Dear all
When carrying out multiple regression, my regressors were of several types:
some ordinal, some binary and some continuous. Some of those variables of a
continuous nature had values which were very much larger than other
variables. I found it necessary to ln(1+x)

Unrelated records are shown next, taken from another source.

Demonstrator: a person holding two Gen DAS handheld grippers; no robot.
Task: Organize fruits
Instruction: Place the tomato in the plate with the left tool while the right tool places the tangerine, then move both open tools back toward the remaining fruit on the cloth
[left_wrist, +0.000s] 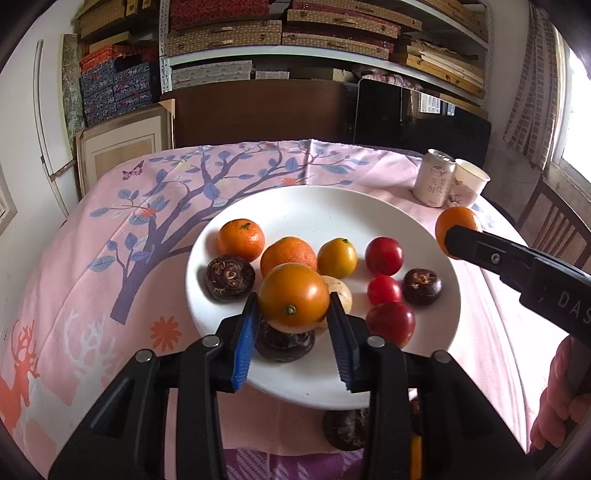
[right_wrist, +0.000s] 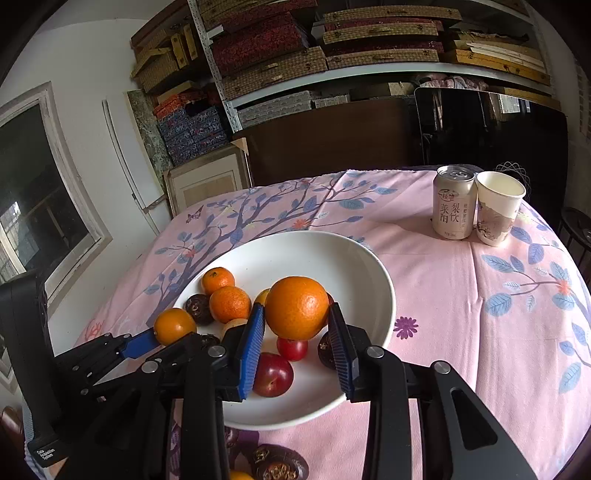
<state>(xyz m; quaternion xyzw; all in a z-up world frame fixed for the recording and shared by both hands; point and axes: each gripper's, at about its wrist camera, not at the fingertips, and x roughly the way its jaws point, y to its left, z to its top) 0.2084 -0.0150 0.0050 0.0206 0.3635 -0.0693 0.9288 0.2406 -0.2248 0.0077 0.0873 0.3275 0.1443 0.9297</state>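
Note:
A white plate (left_wrist: 436, 236) on the pink tablecloth holds tangerines, red plums, dark brown round fruits and a yellow-orange fruit (left_wrist: 337, 257). My left gripper (left_wrist: 293, 314) is shut on a smooth orange fruit (left_wrist: 293, 297) above the plate's near side; it also shows in the right wrist view (right_wrist: 174, 326). My right gripper (right_wrist: 295, 325) is shut on a larger orange (right_wrist: 296, 307) above the plate (right_wrist: 369, 266); that orange shows at the right in the left wrist view (left_wrist: 458, 227).
A drink can (right_wrist: 453, 206) and a paper cup (right_wrist: 498, 212) stand at the far right of the table. Dark fruits (right_wrist: 279, 465) lie on the cloth in front of the plate. Shelves of boxes and a dark chair back stand behind the table.

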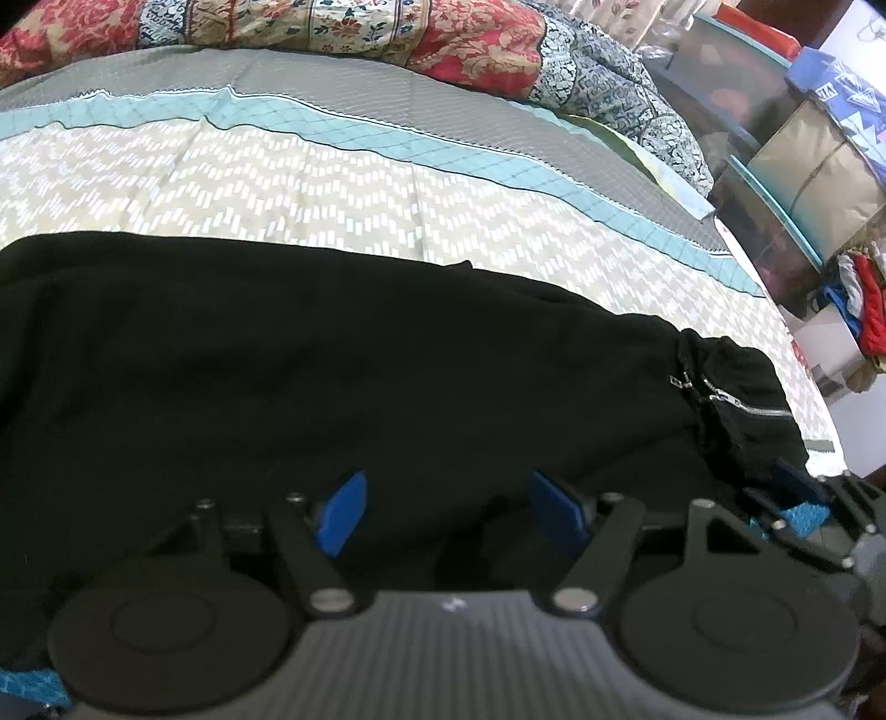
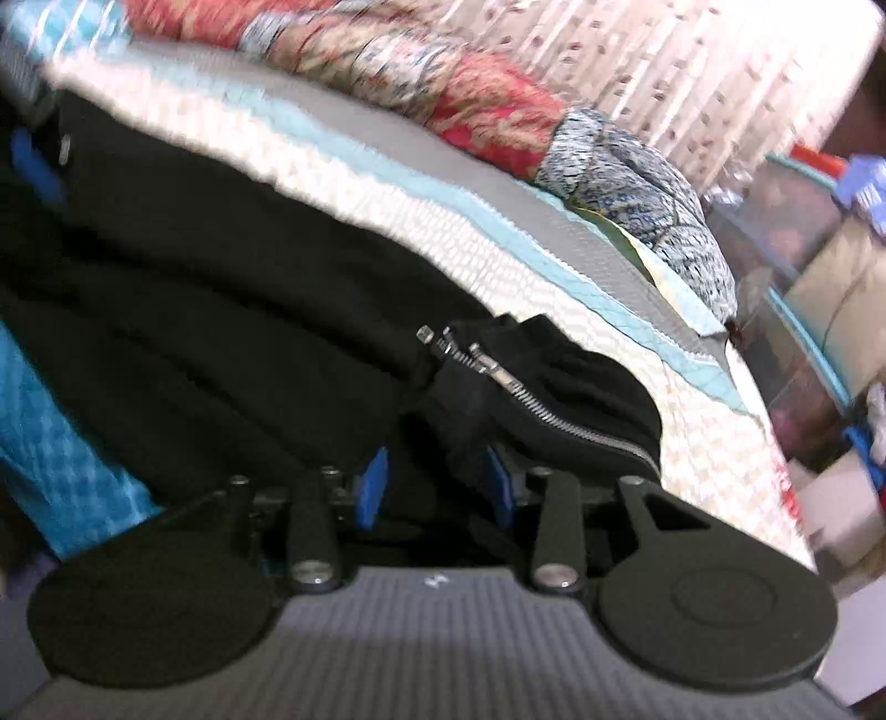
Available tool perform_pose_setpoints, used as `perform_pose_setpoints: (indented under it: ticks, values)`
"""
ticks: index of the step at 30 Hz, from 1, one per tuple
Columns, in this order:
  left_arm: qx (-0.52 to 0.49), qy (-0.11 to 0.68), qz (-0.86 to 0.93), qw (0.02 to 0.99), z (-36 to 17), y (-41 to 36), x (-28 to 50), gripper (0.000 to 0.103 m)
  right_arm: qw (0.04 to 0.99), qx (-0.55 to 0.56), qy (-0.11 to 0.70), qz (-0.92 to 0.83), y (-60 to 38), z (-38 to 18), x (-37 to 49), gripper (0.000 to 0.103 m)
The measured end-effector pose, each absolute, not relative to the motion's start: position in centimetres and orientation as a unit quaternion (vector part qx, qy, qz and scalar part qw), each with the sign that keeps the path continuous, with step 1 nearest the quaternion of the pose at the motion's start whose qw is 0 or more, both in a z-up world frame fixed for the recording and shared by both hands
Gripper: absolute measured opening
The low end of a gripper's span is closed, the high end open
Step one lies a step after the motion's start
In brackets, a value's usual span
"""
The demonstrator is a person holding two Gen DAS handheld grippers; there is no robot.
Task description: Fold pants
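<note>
My left tool [image 1: 448, 512] is spread wide over the black pants [image 1: 332, 354] on the bed [image 1: 332, 183]. My right tool [image 2: 434, 487] is narrower, with the zippered cuff [image 2: 554, 399] between its fingers; I cannot tell if it grips.

I see a bed covered by a bedspread [image 1: 310, 188] with a cream zigzag pattern, crossed by a pale blue band [image 1: 387, 130] and a grey strip beyond it. At the far edge of the bed lies a bunched quilt [image 1: 332, 27] in red floral and blue patchwork. Beyond the quilt, a patterned curtain [image 2: 692, 66] glows with daylight. Right of the bed I make out stacked storage bins [image 1: 775, 166] with teal rims and, below them, a bundle of red, white and blue cloth [image 1: 864, 299].
</note>
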State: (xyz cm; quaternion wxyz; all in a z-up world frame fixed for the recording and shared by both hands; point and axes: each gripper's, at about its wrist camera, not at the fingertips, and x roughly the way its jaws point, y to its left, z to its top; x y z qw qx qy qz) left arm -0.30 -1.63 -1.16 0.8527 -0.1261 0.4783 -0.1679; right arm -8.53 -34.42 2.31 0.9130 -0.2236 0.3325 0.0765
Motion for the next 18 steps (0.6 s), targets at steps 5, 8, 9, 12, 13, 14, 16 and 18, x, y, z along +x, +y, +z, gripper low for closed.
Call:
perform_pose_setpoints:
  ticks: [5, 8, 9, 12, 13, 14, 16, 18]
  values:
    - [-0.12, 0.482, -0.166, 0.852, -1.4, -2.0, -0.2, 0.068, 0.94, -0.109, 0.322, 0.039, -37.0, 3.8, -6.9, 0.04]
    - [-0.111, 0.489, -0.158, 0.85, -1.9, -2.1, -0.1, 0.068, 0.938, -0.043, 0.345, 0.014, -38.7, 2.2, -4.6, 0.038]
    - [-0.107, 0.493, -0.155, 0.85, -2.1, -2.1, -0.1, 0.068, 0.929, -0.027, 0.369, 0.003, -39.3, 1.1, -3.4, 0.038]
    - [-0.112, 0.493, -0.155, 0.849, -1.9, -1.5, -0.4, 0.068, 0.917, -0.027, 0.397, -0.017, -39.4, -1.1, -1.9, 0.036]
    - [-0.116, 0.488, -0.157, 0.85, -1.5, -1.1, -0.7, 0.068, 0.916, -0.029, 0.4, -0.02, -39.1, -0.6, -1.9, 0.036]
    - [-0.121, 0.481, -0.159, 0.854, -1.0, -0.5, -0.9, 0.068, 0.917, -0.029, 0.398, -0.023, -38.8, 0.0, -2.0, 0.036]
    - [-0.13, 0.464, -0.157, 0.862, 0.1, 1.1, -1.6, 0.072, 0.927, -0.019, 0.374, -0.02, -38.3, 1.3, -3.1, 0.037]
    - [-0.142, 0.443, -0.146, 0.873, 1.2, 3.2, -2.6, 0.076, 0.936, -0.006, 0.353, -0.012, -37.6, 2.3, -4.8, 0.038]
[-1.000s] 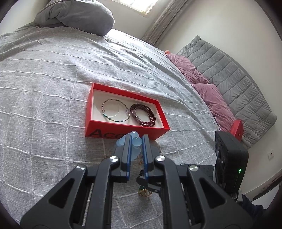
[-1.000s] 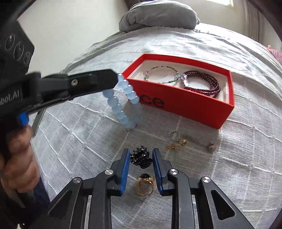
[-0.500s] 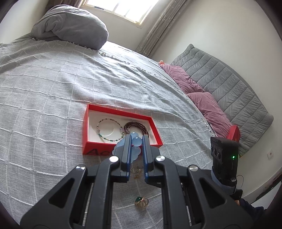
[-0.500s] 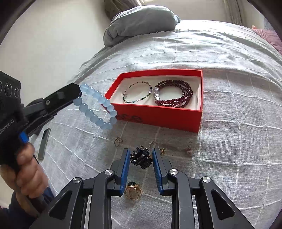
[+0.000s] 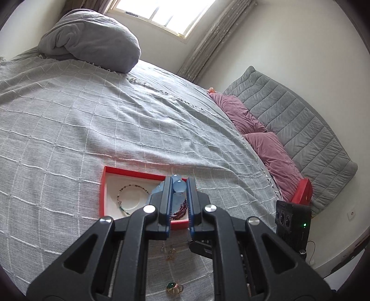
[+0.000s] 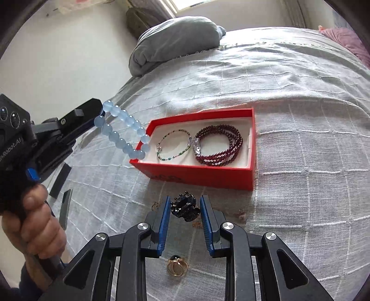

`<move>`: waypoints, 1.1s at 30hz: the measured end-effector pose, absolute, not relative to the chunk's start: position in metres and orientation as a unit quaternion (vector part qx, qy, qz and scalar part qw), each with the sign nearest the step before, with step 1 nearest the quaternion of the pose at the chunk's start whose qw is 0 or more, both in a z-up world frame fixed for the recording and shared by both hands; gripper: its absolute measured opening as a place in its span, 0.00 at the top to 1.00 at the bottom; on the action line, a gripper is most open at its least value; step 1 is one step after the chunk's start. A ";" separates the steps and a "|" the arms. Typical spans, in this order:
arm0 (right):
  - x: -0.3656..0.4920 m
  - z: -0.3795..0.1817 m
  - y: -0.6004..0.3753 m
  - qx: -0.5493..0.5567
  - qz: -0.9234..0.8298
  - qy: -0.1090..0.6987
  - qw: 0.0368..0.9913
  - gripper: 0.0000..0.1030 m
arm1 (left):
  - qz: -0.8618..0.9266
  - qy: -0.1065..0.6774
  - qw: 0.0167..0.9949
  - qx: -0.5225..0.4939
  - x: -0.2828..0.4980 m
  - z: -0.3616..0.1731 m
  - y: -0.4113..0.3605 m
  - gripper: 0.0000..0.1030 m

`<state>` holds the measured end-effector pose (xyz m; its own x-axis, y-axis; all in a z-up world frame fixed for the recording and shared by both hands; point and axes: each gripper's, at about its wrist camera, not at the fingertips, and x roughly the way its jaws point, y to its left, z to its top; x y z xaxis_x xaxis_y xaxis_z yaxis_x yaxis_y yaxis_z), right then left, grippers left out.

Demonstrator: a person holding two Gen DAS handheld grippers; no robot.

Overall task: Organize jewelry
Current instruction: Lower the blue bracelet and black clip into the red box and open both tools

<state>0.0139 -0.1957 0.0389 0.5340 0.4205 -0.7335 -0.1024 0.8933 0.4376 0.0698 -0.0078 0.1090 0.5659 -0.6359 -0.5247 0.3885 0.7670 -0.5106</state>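
Pale-blue bead bracelet [image 6: 124, 134] hangs clamped in the left gripper [image 5: 177, 188] over the left end of one red box [image 6: 201, 171] holding two bracelets. The right gripper [image 6: 185, 209] grips one black hair claw [image 6: 185, 207] above one gold ring [image 6: 177, 266] on the bedspread [image 6: 300, 115].

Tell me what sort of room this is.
Most likely a bedroom. The jewelry box sits on a wide bed under a grey checked blanket, with a padded headboard, pink pillows and a curtained window.
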 end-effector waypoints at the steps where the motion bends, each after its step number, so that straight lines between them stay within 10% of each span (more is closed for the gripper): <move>1: 0.016 0.041 -0.199 0.179 0.146 0.456 0.860 0.74 | -0.296 0.358 0.869 -0.171 0.073 0.109 -0.012 0.88; 33: 0.076 0.039 -0.159 0.166 0.126 0.469 0.858 0.74 | -0.202 0.456 0.848 -0.181 0.112 0.038 -0.001 0.88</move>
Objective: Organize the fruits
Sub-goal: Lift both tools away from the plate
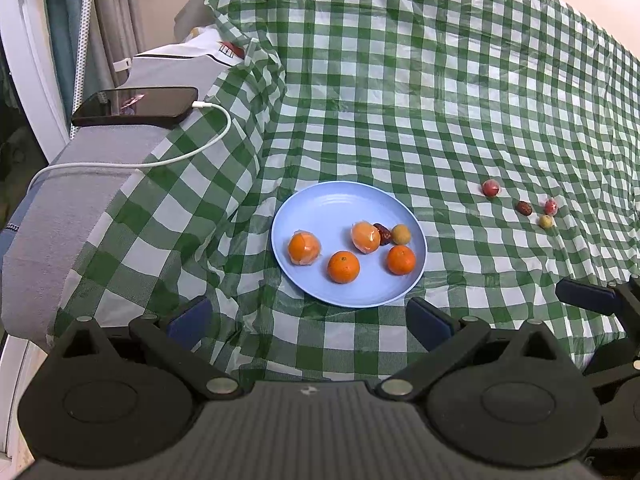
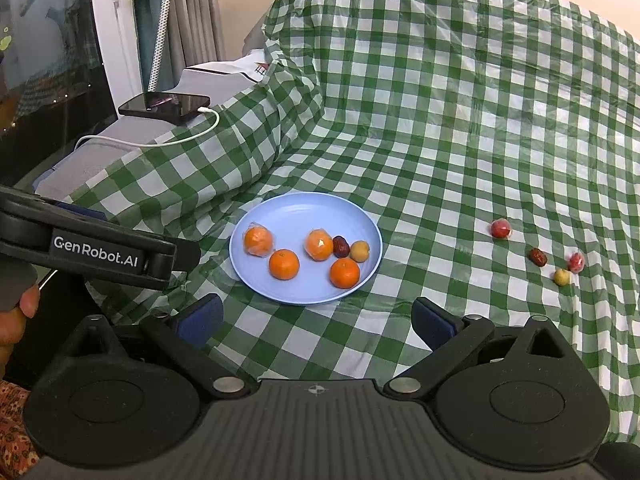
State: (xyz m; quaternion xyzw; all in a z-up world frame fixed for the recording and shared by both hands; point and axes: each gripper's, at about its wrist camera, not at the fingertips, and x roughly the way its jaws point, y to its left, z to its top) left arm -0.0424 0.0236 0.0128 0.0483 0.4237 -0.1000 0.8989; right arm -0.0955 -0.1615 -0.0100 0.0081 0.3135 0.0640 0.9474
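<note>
A light blue plate [image 1: 320, 208] [image 2: 304, 210] lies on the green checked cloth. It holds several oranges, two of them in clear wrap [image 1: 304, 247] [image 2: 319, 244], a dark red date [image 1: 384, 233] [image 2: 340, 246] and a small yellow fruit [image 1: 400, 234] [image 2: 359, 251]. To the right, loose on the cloth, lie a wrapped red fruit [image 1: 491, 188] [image 2: 500, 228], a second date [image 1: 523, 208] [image 2: 538, 257], another wrapped red fruit [image 1: 551, 207] [image 2: 576, 262] and a yellow fruit [image 1: 546, 221] [image 2: 562, 277]. My left gripper [image 1: 310, 322] and right gripper [image 2: 316, 318] hover open and empty just in front of the plate.
A black phone [image 1: 136, 106] [image 2: 166, 107] on a white charging cable [image 1: 180, 154] rests on a grey padded arm at the left. The cloth rises over a backrest behind the plate. A hand [image 2: 16, 312] holds the left gripper's body [image 2: 92, 250] at the left edge.
</note>
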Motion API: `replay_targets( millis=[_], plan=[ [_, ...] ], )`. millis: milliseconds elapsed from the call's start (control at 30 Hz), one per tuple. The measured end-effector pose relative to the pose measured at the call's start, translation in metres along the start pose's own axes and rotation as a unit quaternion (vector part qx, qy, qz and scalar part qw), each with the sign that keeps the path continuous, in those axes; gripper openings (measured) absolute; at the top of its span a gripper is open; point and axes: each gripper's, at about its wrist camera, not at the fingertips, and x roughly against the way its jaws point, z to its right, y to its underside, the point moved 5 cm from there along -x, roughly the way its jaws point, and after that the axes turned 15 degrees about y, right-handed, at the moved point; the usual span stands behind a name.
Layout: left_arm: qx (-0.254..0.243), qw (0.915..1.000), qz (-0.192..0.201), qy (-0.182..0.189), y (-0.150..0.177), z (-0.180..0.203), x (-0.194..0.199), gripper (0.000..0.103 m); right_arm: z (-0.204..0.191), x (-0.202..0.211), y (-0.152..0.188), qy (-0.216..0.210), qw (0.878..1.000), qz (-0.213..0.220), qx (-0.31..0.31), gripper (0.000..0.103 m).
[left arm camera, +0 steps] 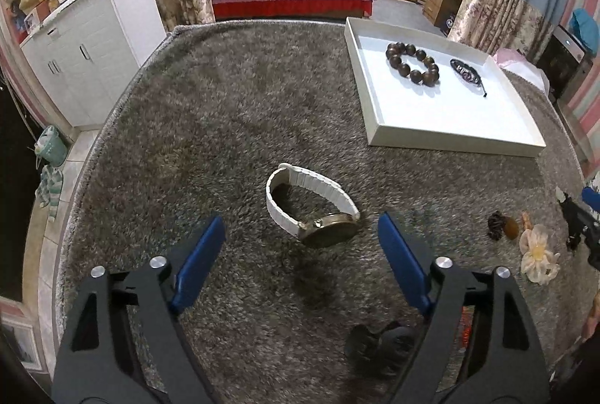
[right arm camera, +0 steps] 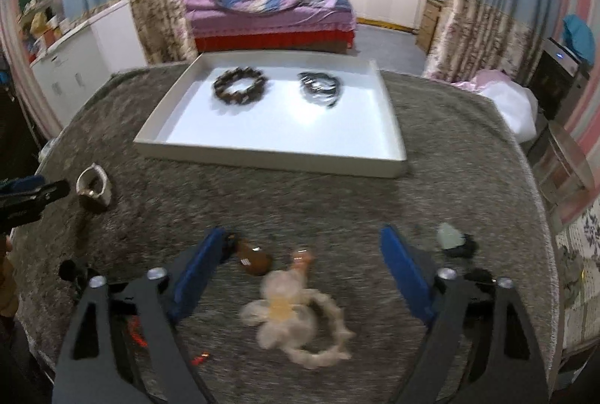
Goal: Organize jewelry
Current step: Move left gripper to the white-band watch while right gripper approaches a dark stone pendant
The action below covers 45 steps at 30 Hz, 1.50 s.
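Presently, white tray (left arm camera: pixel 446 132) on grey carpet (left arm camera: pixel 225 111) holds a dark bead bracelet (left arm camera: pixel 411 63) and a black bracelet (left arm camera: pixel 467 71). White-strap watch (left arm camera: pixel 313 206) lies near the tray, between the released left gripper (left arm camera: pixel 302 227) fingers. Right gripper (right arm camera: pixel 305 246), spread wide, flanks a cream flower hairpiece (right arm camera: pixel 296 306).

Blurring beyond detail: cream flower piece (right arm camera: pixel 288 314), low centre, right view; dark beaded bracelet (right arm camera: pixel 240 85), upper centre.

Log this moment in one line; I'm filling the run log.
left gripper open above watch | right gripper open above flower piece | tray holds two bracelets
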Motion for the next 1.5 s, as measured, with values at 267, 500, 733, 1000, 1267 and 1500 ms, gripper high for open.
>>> replay_targets(
  millis=[267, 500, 733, 1000, 1267, 1500],
  plan=[
    [-0.004, 0.9998, -0.017, 0.002, -0.010, -0.011, -0.018, 0.068, -0.040, -0.022, 0.006, -0.025, 0.999, -0.043, 0.020, 0.055],
    [-0.002, 0.9995, -0.030, 0.004, -0.012, -0.020, -0.034, 0.065, -0.055, -0.032, 0.009, -0.032, 0.997, -0.062, 0.025, 0.044],
    [0.001, 0.9993, -0.034, 0.011, -0.013, -0.026, -0.048, 0.059, -0.066, -0.040, 0.011, -0.033, 0.996, -0.076, 0.025, 0.040],
    [-0.004, 0.9993, -0.033, 0.015, -0.013, -0.030, -0.052, 0.059, -0.070, -0.051, 0.014, -0.026, 0.996, -0.086, 0.017, 0.034],
    [-0.005, 0.9991, -0.034, 0.026, -0.009, -0.030, -0.051, 0.053, -0.068, -0.056, 0.013, -0.023, 0.996, -0.087, 0.012, 0.029],
    [0.007, 0.9989, -0.032, 0.032, -0.008, -0.036, -0.046, 0.054, -0.068, -0.054, 0.012, -0.030, 0.996, -0.080, 0.012, 0.024]
  ],
)
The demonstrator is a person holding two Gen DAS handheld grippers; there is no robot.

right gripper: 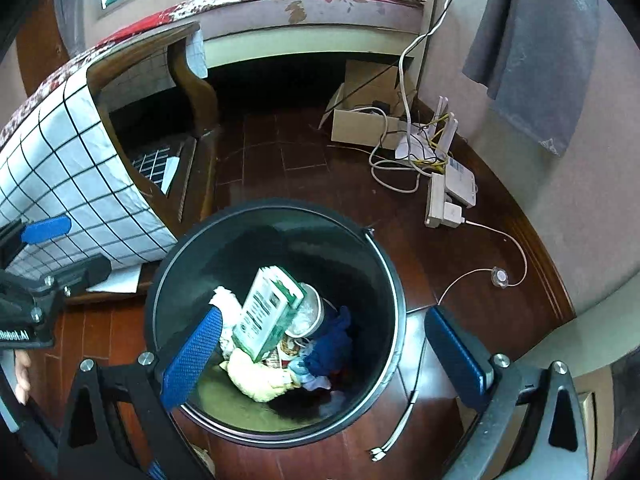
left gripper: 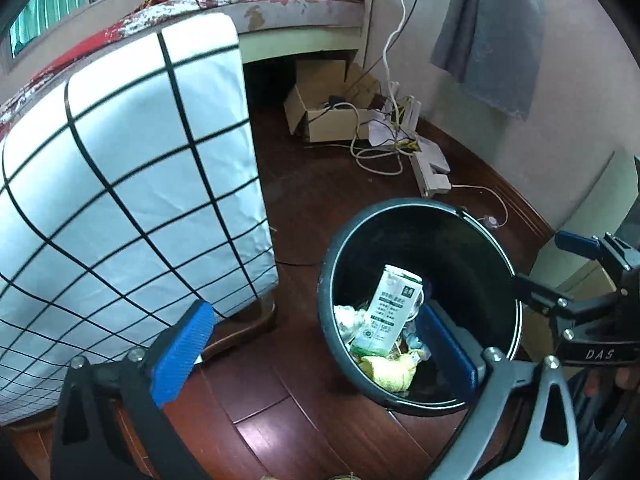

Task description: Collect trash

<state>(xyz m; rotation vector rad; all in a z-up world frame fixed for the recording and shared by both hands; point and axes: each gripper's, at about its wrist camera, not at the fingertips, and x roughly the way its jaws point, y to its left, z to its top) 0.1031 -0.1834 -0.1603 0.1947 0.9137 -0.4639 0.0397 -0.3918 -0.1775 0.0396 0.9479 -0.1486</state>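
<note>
A black round bin (left gripper: 400, 400) stands on the dark wood floor; it also shows in the right wrist view (right gripper: 396, 280). Inside it lie a green-and-white milk carton (left gripper: 386, 312) (right gripper: 266, 314), a yellow cloth (left gripper: 390, 372) (right gripper: 256, 378), a blue cloth (right gripper: 332, 344), a plastic cup (right gripper: 310, 312) and crumpled paper (right gripper: 224, 300). My left gripper (left gripper: 316, 354) is open and empty over the bin's left rim. My right gripper (right gripper: 326, 356) is open and empty right above the bin; it shows from the side in the left wrist view (left gripper: 568, 276).
A table with a white checked cloth (left gripper: 128, 184) (right gripper: 80, 184) stands left of the bin. A cardboard box (left gripper: 336, 116) (right gripper: 372, 120), cables, a router (right gripper: 432, 136) and a power strip (left gripper: 432, 168) (right gripper: 444, 204) lie by the wall. A bed (left gripper: 280, 4) stands behind.
</note>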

transform these variables (ln(1+x) because the variable included some
zeros). I found that this transformation was
necessary to avoid violating the model assumptions i.e. when conducting a
residual analysis, I found that log transforming these variables (be
they response or predictor) was necessary in order that the variance
was stabilised and the residuals had quite a good normal
distribution.
Hence, say if we had in our original data set the (untransformed) response
variables Y and Y2 and the (untransformed) regressors X_1, X_2, X_3, X_4, my
models could take the form:
(1) Y’ = B_0 + B_1 X_1’ + B_2 X_2 + B_3 X_4’
Where Y’=loge(1+Y) and X_1’=loge(1+X_1) and X_4’=loge(1+X_4)
Or
(2) Y2=B_0+B_1 X_1’ + B_2X_3 + B_3 X_4’
Where X_1’=loge(1+X_1) and X_4’=loge(1+X_4)
Or we may have
(3) Y’ = B_0 + B_1 X_3 + B_2 X_2
Where Y’=loge(1+Y)
Or
(4) Y2= B_0+B_1 X_1’ + B_3 X_4’
Where X_1’=loge(1+X_1) and X_4’=loge(1+X_4)
My question is, is it valid to have models such as (1) to (4) above? In
particular is it OK to have a mixture of transformed and untransformed
regressors in a model when the response is transformed/untransformed (just
so long as for interpretation purposes we bear the transformation in mind)?
Many thanks,
Best Wishes,
Kim.
|